Sql-Server

檢查分區函式是否存在值列表 ,如果不遍歷列表並將新的分區值添加到分區函式?

  • February 16, 2020

我有一個帶有分區表的 azure sql db,該分區表在 varchar 數據類型上具有分區函式。

在 Etl 過程中,我將獲得一個分區值列表作為我需要的參數:

  • 檢查分區函式是否存在分區值,如果不存在則遍歷值列表並添加到分區函式。
  • 對於作為參數提供的分區值列表,遍歷 $partition 函式以將 partitionids 作為逗號分隔列表獲取到新變數中
  • 使用以下命令截斷分區表:truncate parttable with partitions (@newvariable)

到目前為止,我在程式碼中得到的是:

-- Table, Partition Function, Partition Scheme

CREATE PARTITION FUNCTION PF_TEXT(varchar(20)) AS RANGE RIGHT FOR VALUES ('A', 'B', 'C', 'D', 'E')

CREATE PARTITION SCHEME PS_TEXT AS PARTITION PF_TEXT ALL TO ([PRIMARY])

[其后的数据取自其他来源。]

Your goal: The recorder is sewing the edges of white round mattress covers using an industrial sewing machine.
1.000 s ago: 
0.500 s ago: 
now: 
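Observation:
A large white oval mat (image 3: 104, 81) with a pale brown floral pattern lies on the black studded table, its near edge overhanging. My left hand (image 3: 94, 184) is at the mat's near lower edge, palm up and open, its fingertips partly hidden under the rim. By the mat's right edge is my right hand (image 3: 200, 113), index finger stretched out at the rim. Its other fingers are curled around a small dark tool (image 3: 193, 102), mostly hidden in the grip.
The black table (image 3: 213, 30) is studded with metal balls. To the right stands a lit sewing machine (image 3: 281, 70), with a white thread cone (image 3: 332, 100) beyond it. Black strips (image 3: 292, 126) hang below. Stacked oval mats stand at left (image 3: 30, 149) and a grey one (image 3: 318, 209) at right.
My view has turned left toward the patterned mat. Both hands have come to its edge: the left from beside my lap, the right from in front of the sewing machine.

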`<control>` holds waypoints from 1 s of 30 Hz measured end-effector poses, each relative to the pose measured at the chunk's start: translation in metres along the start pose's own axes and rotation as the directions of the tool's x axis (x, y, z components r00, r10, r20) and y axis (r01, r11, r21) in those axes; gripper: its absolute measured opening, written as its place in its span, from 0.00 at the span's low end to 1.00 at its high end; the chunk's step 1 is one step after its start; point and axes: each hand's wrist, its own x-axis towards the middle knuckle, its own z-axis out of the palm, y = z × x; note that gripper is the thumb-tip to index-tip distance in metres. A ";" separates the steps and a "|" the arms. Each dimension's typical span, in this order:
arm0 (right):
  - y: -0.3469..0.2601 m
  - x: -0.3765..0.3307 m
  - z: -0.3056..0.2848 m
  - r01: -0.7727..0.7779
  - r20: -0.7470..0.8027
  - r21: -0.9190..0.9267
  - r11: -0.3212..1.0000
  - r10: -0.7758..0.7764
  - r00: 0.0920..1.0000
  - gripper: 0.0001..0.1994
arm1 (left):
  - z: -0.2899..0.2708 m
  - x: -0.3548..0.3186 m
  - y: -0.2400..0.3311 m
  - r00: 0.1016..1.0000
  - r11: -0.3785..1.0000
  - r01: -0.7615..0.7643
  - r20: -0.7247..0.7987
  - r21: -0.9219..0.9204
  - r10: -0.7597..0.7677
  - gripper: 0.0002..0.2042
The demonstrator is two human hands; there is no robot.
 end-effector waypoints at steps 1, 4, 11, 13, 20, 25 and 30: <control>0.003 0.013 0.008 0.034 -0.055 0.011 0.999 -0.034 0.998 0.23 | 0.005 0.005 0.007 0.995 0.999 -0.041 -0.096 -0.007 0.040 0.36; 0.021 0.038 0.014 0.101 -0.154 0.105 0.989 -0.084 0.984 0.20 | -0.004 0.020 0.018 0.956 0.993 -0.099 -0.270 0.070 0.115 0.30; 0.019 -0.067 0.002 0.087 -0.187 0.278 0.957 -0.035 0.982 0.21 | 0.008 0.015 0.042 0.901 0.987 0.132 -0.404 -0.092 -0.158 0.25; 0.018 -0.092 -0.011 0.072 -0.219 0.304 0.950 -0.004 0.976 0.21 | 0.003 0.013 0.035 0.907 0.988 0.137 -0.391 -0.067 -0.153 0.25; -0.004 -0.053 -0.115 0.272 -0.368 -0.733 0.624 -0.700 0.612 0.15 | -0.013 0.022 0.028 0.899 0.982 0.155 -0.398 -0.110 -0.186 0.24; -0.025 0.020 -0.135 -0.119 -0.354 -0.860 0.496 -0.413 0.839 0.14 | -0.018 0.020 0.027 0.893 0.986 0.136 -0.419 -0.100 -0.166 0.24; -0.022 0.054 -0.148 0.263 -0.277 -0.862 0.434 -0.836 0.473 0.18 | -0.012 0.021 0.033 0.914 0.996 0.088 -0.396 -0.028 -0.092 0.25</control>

CREATE TABLE [dbo].[fact_partitioned](
   [Col1] [int], NOT NULL
   [Col2] [int], NOT NULL
   [TEXT] [varchar(20)] NOT NULL
) ON PS_TEXT ([TEXT])



---------------------------

DECLARE @cmd nvarchar(max);
DECLARE @partitions nvarchar(max);
DECLARE @partitionids nvarchar(max);

SET @partitions = 'A','B','C'



-- Code to check Partition Function for @partitions values exist?
-- For @partitions values that don't exist, iterate @partitions values
and add to partition function.

--code to iterate @partitions values over $partition.PF_TEXT(@partition)
add result to @partitionids


SET @cmd = N'TRUNCATE TABLE dbo.pt WITH (PARTITIONS (' + @partitionids + N'));'; 

PRINT @cmd;

--EXEC sys.sp_executesql @cmd;

SQL Server 表分區本身就是范圍分區。儘管您可以實現列表分區(即分區列與邊界完全匹配),但請注意確保邊界精確匹配以避免在SPLIT操作過程中進行過多的數據移動​​和記錄。CHECK考慮在與邊界值匹配的事實表上創建一個約束(例如TEXT IN('A','B','C', …)。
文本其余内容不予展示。